Exercise: Could you print every record below exactly as written?

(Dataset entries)
┄┄┄┄┄┄
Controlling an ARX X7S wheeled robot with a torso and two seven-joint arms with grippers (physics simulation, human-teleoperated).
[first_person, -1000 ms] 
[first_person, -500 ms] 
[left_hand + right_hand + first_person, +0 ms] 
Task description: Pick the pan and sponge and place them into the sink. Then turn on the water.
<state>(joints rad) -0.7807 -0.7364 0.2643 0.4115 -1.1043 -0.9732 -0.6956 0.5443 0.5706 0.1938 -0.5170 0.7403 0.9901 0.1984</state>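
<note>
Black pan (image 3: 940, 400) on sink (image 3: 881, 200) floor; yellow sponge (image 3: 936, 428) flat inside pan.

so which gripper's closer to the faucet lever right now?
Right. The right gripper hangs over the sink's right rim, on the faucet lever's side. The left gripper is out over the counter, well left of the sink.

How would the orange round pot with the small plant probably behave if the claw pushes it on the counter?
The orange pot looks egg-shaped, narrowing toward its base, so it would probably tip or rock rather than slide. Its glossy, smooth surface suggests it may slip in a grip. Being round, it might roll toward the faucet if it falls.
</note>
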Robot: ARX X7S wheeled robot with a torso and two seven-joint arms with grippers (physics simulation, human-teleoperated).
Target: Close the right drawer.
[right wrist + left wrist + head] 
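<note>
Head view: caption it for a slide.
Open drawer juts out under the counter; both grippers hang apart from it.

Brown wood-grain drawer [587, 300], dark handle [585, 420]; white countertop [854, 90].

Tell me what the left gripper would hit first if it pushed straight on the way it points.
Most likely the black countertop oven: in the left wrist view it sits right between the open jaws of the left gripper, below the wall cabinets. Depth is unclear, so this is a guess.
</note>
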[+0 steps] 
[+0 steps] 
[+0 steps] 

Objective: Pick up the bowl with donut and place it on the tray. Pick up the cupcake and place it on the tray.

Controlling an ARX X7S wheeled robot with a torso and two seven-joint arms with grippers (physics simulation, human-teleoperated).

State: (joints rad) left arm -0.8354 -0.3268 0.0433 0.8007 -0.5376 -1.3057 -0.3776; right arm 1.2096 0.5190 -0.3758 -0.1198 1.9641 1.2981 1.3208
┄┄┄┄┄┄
Reply:
Controlling an ARX X7S wheeled robot with a torso and two seven-joint arms with grippers (physics simulation, human-teleoperated).
[first_person, -1000 ms] 
[first_person, -500 ms] 
[left_hand + right_hand + first_person, +0 ms] 
Task description: Pick the pan and sponge and place them into the sink. Then turn on the water.
<state>(joints rad) -0.7807 -0.7364 0.2643 0.4115 -1.1043 -0.9732 -0.6956 0.5443 0.5706 0.1938 -0.5170 0.7403 0.9901 0.1984</state>
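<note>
Black pan (image 3: 940, 400) on sink (image 3: 881, 200) floor; yellow sponge (image 3: 936, 428) flat inside pan.

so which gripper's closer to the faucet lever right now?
Right. The right gripper hangs over the sink's right rim, on the faucet lever's side. The left gripper is out over the counter, well left of the sink.

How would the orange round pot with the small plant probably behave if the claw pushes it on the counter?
The orange pot looks egg-shaped, narrowing toward its base, so it would probably tip or rock rather than slide. Its glossy, smooth surface suggests it may slip in a grip. Being round, it might roll toward the faucet if it falls.
</note>
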Robot: ARX X7S wheeled robot with a torso and two seven-joint arms with grippers (physics simulation, human-teleoperated).
Target: Close the right drawer.
[right wrist + left wrist + head] 
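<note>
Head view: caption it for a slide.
Open drawer juts out under the counter; both grippers hang apart from it.

Brown wood-grain drawer [587, 300], dark handle [585, 420]; white countertop [854, 90].

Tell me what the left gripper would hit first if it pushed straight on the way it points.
Most likely the black countertop oven: in the left wrist view it sits right between the open jaws of the left gripper, below the wall cabinets. Depth is unclear, so this is a guess.
</note>
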[+0 steps] 
[+0 steps] 
[+0 steps] 

Objective: Pick up the bowl with donut and place it on the tray. Pick up the cupcake and place it on the tray.

Controlling an ARX X7S wheeled robot with a torso and two seven-joint arms with grippers (physics simulation, human-teleoperated).

State: (joints rad) left arm -0.8354 -0.3268 0.0433 0.8007 -0.5376 -1.3057 -0.3776; right arm 1.2096 0.5190 -0.3758 -0.1198 1.9641 1.2981 1.3208

The answer contains nothing more.